_What to work on_
A picture-free, exact reproduction of the listing that follows is required.

━━ Data to process

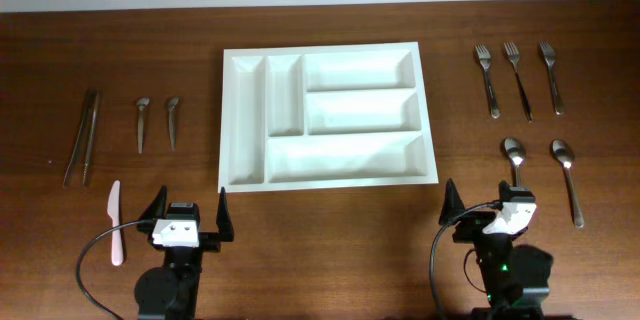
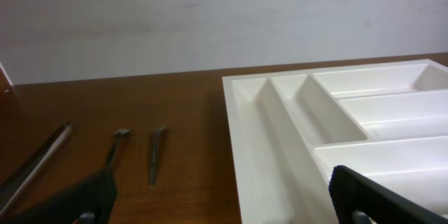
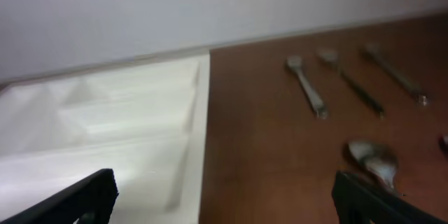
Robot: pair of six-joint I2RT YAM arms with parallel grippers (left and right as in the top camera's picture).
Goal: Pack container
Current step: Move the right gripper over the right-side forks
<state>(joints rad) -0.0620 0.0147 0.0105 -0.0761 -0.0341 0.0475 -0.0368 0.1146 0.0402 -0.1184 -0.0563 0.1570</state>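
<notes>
The container [image 1: 228,120] is a white plastic tray with five compartments, all empty, in the middle of the table. My left gripper [image 1: 190,205] stands open near the front edge, just in front of the tray's left corner. The left wrist view shows the tray's rim [image 2: 234,133] ahead to the right, with bare wood between the open fingers of that gripper [image 2: 220,199]. My right gripper [image 1: 483,205] is open too, in front of the tray's right corner. In the right wrist view the tray's rim [image 3: 203,112] lies to the left and nothing sits between the jaws.
Left of the tray lie dark tongs [image 1: 82,135], two small spoons [image 1: 142,123] [image 1: 172,120] and a pink knife [image 1: 115,222]. To its right are three forks [image 1: 518,80] and two spoons [image 1: 514,155] [image 1: 566,175]. The nearer spoon [image 3: 374,157] is close to my right gripper.
</notes>
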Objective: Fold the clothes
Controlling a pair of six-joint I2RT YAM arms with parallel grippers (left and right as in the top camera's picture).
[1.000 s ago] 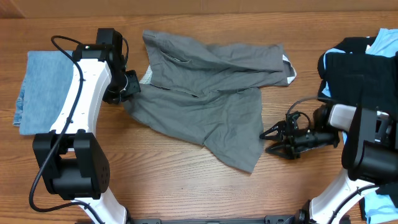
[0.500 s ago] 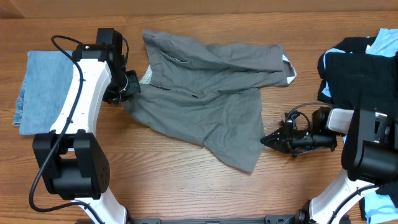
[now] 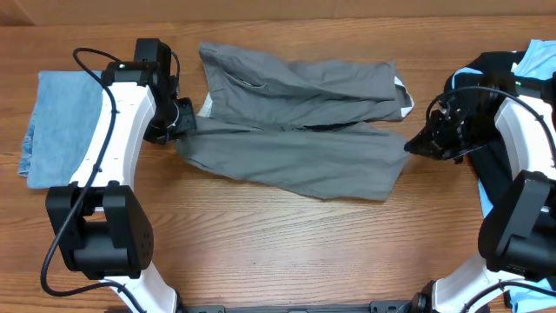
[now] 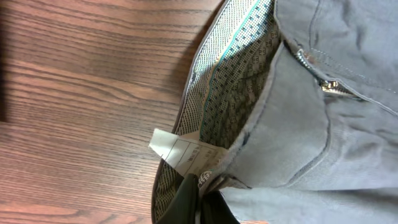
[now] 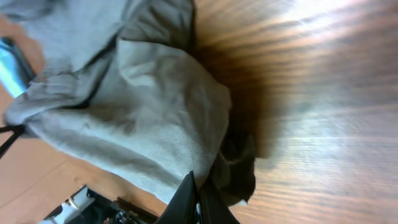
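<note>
Wood-grain table (image 3: 261,252), tan wall (image 3: 347,9) behind

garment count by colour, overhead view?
grey garment: 1
denim-blue garment: 1
black garment: 1
light blue garment: 1
Total: 4 visible. The black and light blue ones are heaped at the right edge and partly cut off, so that pile may hide more.

I see a plain grey garment (image 3: 295,148) (its waistband lining (image 4: 236,74) dotted, teal-striped), a denim-blue piece (image 3: 56,122) left of it, black clothes (image 3: 478,91) right.
</note>
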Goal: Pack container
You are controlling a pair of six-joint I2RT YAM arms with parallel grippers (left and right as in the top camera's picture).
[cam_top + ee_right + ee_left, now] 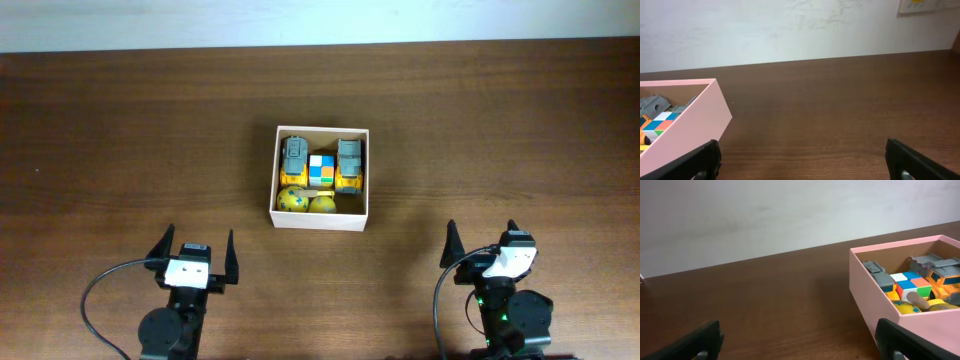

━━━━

_Output_
Robot: pair of six-joint I2RT YAM arms with parallel grippers (left and right as in the top camera's picture).
Goal: Pack container
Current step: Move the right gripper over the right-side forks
<state>(joints rad) -0.0620 0.0147 0.0105 -0.0761 -0.0341 0.0475 -0.0368 0.1146 0.0402 -0.1184 -0.0563 0.1570</state>
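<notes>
The container [image 1: 228,120] is a white plastic tray with five compartments, all empty, in the middle of the table. My left gripper [image 1: 190,205] stands open near the front edge, just in front of the tray's left corner. The left wrist view shows the tray's rim [image 2: 234,133] ahead to the right, with bare wood between the open fingers of that gripper [image 2: 220,199]. My right gripper [image 1: 483,205] is open too, in front of the tray's right corner. In the right wrist view the tray's rim [image 3: 203,112] lies to the left and nothing sits between the jaws.
Left of the tray lie dark tongs [image 1: 82,135], two small spoons [image 1: 142,123] [image 1: 172,120] and a pink knife [image 1: 115,222]. To its right are three forks [image 1: 518,80] and two spoons [image 1: 514,155] [image 1: 566,175]. The nearer spoon [image 3: 374,157] is close to my right gripper.
</notes>
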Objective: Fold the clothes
Controlling a pair of six-joint I2RT YAM arms with parallel grippers (left and right as in the top camera's picture).
[1.000 s ago] 
[0.500 s ago] 
[now] 
[now] 
[now] 
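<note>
Wood-grain table (image 3: 261,252), tan wall (image 3: 347,9) behind

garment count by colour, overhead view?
grey garment: 1
denim-blue garment: 1
black garment: 1
light blue garment: 1
Total: 4 visible. The black and light blue ones are heaped at the right edge and partly cut off, so that pile may hide more.

I see a plain grey garment (image 3: 295,148) (its waistband lining (image 4: 236,74) dotted, teal-striped), a denim-blue piece (image 3: 56,122) left of it, black clothes (image 3: 478,91) right.
</note>
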Goal: Pack container
You are controlling a pair of six-joint I2RT YAM arms with parallel grippers (left and right as in the top camera's picture).
[cam_top + ee_right + ee_left, now] 

That finishes the exercise.